The lines to repeat are those below from the one containing "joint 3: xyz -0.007" down to the one containing "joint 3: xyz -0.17", both included; reproduce them exactly and nothing else.

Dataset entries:
***

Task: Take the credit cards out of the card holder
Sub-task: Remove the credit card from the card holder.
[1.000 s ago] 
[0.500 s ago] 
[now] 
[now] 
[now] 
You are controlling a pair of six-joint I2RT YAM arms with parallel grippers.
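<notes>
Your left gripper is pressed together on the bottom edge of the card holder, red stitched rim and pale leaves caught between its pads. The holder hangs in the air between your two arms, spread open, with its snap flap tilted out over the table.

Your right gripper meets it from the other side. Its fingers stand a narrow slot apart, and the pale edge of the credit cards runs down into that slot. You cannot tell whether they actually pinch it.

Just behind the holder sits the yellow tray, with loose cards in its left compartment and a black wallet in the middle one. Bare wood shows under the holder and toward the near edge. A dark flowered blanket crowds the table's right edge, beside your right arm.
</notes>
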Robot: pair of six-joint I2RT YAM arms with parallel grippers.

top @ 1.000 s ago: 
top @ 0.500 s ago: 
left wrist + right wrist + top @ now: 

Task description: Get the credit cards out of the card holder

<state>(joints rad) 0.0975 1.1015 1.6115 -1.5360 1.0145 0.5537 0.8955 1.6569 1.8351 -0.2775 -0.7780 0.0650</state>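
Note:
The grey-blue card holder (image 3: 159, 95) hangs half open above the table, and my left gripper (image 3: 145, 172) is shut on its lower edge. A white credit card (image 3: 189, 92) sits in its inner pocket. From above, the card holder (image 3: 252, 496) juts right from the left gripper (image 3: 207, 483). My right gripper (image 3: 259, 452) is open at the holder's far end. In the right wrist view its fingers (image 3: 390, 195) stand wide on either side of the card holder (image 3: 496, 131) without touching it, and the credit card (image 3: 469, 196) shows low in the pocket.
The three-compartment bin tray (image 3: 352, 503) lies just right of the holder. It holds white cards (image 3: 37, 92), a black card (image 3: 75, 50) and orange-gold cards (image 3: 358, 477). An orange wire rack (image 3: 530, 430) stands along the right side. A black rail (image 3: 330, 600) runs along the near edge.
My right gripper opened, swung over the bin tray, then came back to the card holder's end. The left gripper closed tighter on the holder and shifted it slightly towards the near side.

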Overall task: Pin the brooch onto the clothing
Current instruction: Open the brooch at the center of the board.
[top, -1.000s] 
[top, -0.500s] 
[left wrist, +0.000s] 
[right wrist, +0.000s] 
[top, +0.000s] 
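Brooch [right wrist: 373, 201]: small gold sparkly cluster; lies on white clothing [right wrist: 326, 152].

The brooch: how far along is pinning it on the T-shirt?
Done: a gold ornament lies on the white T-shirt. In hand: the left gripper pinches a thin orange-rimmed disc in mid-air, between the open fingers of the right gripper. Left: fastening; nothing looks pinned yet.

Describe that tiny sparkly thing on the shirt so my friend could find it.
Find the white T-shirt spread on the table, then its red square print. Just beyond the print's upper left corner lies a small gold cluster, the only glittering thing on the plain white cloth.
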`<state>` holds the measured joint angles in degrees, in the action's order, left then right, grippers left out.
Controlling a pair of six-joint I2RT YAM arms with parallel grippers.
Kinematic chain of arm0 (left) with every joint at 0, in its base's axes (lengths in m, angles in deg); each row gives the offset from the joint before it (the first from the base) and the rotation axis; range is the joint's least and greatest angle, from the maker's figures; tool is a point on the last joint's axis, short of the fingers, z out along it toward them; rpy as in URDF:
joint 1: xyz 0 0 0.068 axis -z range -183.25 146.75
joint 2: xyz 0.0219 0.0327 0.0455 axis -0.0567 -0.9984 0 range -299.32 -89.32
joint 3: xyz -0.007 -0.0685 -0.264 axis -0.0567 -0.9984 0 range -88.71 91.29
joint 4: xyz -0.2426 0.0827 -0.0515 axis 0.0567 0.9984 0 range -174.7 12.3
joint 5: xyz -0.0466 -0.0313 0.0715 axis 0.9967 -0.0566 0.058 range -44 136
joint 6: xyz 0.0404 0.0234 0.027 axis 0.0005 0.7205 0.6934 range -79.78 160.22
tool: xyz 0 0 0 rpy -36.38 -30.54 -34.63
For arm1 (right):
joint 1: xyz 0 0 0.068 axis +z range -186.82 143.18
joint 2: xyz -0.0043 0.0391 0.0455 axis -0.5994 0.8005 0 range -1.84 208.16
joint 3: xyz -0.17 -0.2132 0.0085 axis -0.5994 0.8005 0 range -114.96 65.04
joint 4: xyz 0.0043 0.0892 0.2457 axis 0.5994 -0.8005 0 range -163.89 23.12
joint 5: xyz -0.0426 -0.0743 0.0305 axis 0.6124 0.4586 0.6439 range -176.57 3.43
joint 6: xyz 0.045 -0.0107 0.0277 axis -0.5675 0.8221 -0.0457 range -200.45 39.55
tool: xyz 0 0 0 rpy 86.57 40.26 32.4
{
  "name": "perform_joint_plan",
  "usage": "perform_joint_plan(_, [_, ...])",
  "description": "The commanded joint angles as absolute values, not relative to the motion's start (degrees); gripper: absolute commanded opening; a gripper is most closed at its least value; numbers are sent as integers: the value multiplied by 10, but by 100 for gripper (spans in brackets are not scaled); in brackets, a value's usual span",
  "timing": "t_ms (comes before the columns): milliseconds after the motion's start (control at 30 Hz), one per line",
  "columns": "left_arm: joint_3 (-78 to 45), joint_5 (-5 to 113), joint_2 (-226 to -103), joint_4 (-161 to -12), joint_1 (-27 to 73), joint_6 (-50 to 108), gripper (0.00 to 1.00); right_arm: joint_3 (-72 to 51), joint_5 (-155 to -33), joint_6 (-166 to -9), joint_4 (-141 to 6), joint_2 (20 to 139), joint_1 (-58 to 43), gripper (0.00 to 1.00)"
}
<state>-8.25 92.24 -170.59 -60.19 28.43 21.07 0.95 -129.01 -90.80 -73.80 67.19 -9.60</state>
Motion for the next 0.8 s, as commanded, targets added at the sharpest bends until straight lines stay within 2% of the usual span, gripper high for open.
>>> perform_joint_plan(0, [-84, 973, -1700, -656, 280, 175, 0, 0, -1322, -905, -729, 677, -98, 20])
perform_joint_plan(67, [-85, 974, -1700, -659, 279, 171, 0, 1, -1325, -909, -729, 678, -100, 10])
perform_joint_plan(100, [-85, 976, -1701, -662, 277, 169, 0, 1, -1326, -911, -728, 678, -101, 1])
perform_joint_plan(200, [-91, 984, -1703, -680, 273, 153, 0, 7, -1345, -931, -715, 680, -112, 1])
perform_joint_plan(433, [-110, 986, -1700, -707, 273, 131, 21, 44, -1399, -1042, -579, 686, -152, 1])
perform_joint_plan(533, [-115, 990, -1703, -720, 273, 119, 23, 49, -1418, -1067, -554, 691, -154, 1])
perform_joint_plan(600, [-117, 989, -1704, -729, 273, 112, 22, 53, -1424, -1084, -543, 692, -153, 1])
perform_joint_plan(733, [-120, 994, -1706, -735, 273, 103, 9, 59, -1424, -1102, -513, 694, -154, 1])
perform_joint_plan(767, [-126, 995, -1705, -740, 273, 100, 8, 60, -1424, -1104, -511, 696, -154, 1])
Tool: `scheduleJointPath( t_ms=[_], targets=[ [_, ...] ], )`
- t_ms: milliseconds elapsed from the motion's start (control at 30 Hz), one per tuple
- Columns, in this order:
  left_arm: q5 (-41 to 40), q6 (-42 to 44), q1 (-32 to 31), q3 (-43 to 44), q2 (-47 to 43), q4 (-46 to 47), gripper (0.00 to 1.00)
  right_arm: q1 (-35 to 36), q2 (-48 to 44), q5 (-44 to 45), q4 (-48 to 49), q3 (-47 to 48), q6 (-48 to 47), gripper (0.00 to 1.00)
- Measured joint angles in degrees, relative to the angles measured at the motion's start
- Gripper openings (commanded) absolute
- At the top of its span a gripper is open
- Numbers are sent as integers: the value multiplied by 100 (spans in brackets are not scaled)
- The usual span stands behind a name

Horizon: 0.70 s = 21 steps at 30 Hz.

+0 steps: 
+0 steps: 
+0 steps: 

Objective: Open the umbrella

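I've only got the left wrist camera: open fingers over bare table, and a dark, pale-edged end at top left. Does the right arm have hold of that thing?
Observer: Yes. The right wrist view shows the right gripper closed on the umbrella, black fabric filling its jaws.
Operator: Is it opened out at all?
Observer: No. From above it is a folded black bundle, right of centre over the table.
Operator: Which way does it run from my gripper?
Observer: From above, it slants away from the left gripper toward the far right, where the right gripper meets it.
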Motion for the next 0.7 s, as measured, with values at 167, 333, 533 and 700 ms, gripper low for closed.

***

**Task output**
joint 3: xyz -0.007 -0.0685 -0.264 axis -0.0567 -0.9984 0 range -88.71 91.29
joint 4: xyz -0.2426 0.0827 -0.0515 axis 0.0567 0.9984 0 range -174.7 12.3
joint 5: xyz -0.0466 -0.0313 0.0715 axis 0.9967 -0.0566 0.058 range -44 136
joint 6: xyz 0.0404 0.0234 0.027 axis 0.0005 0.7205 0.6934 range -79.78 160.22
tool: xyz 0 0 0 rpy -36.38 -30.54 -34.63
For arm1 (right):
joint 1: xyz 0 0 0.068 axis +z range -186.82 143.18
joint 2: xyz -0.0043 0.0391 0.0455 axis -0.5994 0.8005 0 range -1.84 208.16
joint 3: xyz -0.17 -0.2132 0.0085 axis -0.5994 0.8005 0 range -114.96 65.04

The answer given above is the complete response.